Vysis Inc.'s test for HER2 gene amplification has won the endorsement of Genentech Inc., maker of Herceptin, a monoclonal antibody treatment for metastatic breast cancer that overexpresses the HER2 protein (human epidermal growth factor receptor-2).

Vysis, of Downer's Grove, Ill., and South San Francisco-based Genentech signed a collaborative agreement under which the Vysis PathVysion HER2 test kit will be used to assess patients for whom Herceptin therapy is being considered.

Dako Corp., of Carpinteria, Calif., has been marketing a competing diagnostic called HercepTest since Herceptin's launch in the fall of 1998. Dako, a subsidiary of Dakopatts A/S, of Copenhagen, Denmark, uses antibodies to measure the amount of HER2 on a cell surface.
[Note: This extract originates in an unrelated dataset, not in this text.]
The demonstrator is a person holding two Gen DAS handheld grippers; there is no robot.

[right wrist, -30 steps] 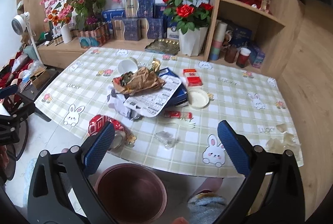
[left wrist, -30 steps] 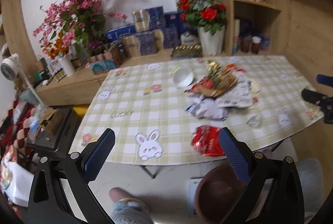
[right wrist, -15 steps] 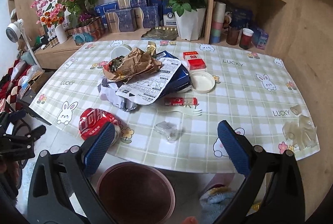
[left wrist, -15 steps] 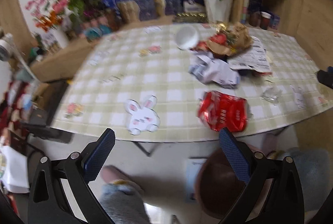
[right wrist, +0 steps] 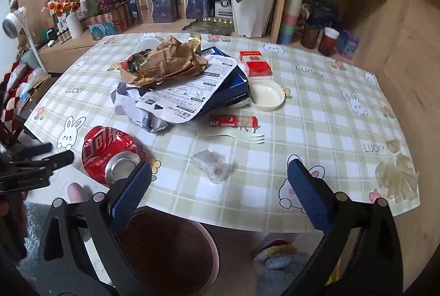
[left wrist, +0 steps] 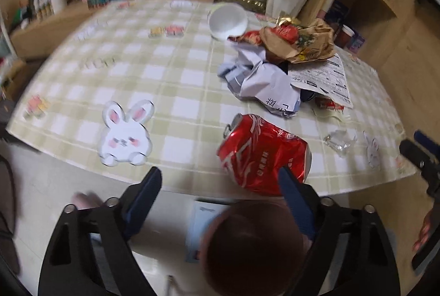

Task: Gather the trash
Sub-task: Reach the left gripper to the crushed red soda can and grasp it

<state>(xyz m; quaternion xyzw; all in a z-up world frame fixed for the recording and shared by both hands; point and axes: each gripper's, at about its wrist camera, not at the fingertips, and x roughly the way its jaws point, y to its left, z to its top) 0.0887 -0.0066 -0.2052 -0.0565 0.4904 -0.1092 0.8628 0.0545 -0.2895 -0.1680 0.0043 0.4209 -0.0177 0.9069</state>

Dako licensed patent rights and know-how for the test from Genentech.

Vysis' test is already FDA-approved to detect HER2/neu gene amplification as an adjunct to existing clinical and pathologic information used as prognostic factors in node-positive, Stage II breast cancer. Vysis now aims to expand the labeling in breast cancer and additional cancers for which Herceptin is in development. "We expect to make a coordinated FDA submission with Genentech in the near future," said John Bishop, Vysis' president and CEO.

Vysis announced the deal, whose terms were undisclosed, at the American Society for Clinical Oncology meeting in New Orleans, where Genentech presented positive data on PathVysion. The test uses fluorescence in situ hybridization, or FISH, to detect HER2. DNA probes are directly labeled with a fluorescent marker that binds to target DNA or a particular gene within a tumor cell nucleus. The technology allows for a direct visualization of the gene.

Tuesday was a busy news day for Genentech, which also reported positive preliminary Phase II results for Herceptin as a front-line, single-agent therapy in women with previously untreated HER2-positive metastatic breast cancer. The overall response rate was 26 percent, and all responses were seen in patients who overexpressed HER2 at the highest level as measured by immunohistochemistry testing.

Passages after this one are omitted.